Create a pull request from a reverted remote branch

Recently I landed across the situation where I had made commits directly to dev branch (which happens to be our release branch) instead of feature branch.

The general process that is followed in my company (and perhaps many others) is that we make changes to our feature branch and raise a pull request against dev (release) branch which is then reviewed and finally merged.

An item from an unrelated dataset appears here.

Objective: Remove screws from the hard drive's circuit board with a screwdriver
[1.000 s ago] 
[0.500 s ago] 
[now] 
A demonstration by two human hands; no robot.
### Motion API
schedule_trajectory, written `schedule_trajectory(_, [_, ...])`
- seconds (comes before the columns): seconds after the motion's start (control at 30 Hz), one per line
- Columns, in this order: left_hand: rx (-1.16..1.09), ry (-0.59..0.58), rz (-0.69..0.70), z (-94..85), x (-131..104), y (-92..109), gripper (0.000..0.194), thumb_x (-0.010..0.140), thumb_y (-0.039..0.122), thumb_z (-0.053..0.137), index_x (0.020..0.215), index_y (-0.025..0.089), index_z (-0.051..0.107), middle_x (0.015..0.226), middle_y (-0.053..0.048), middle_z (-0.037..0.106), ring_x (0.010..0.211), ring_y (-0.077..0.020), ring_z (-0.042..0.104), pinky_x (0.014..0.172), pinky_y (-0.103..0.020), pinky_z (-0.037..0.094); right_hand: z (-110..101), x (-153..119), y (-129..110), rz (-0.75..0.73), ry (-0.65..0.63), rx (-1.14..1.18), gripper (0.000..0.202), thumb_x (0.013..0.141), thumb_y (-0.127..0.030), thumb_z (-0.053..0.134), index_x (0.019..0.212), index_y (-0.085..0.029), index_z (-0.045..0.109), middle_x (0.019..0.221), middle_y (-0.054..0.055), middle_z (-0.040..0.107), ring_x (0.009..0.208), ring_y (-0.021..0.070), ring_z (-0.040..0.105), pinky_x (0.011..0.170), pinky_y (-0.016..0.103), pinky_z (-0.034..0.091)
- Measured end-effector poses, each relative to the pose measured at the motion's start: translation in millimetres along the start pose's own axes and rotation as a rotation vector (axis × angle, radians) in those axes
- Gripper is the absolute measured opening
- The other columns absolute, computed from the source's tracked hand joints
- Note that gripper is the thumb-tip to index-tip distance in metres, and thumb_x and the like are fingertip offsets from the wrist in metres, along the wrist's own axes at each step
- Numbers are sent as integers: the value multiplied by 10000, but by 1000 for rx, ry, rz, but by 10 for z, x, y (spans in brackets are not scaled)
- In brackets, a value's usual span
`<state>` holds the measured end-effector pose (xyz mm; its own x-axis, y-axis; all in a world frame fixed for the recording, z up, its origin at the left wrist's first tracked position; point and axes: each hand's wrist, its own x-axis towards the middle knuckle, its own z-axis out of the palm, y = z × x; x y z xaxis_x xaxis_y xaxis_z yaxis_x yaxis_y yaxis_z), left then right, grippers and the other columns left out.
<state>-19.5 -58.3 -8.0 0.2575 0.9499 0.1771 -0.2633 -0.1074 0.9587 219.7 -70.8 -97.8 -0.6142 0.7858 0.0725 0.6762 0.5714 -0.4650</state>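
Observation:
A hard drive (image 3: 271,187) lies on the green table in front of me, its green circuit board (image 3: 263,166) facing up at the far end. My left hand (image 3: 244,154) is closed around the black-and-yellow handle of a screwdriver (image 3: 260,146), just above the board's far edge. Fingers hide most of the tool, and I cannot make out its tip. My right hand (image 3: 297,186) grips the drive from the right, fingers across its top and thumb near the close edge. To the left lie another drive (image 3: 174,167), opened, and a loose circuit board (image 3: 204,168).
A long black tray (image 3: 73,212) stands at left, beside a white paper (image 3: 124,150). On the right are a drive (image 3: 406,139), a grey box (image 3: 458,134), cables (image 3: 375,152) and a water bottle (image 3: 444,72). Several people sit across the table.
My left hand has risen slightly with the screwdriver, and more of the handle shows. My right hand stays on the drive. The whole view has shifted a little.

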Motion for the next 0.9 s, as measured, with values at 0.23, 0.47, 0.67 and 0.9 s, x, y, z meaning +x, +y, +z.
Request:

Accidently I pushed commits directly to dev branch instead of feature branch & I quickly reverted those commits back by simple git command

git revert <revert-commit-hash>
git commit -m "reverting accidental commits"
git push

After that I quickly checked out to my feature branch, made those changes again, pushed all changes to feature branch. As per next step, I had to raise PR of my latest changes against dev branch, and when I did that, I got message:

There isn’t anything to compare.
dev is up to date with all commits from feature branch. Try switching the base for your comparison.

The problem here is dev branch is ahead of the feature branch (because of revert commit). You will notice that your previous work which was reverted will be gone! The solution to this is reverting the reverted commit!

I had to follow 4 steps to fix this problem which I read from this awesome article

Step 1: Create and checkout to a new branch tracking dev branch

git checkout -b temp-branch -t dev

Step 2: Revert the commit that was made by mistake (here commit will be reverted back from dev branch since our temp branch is tracking dev)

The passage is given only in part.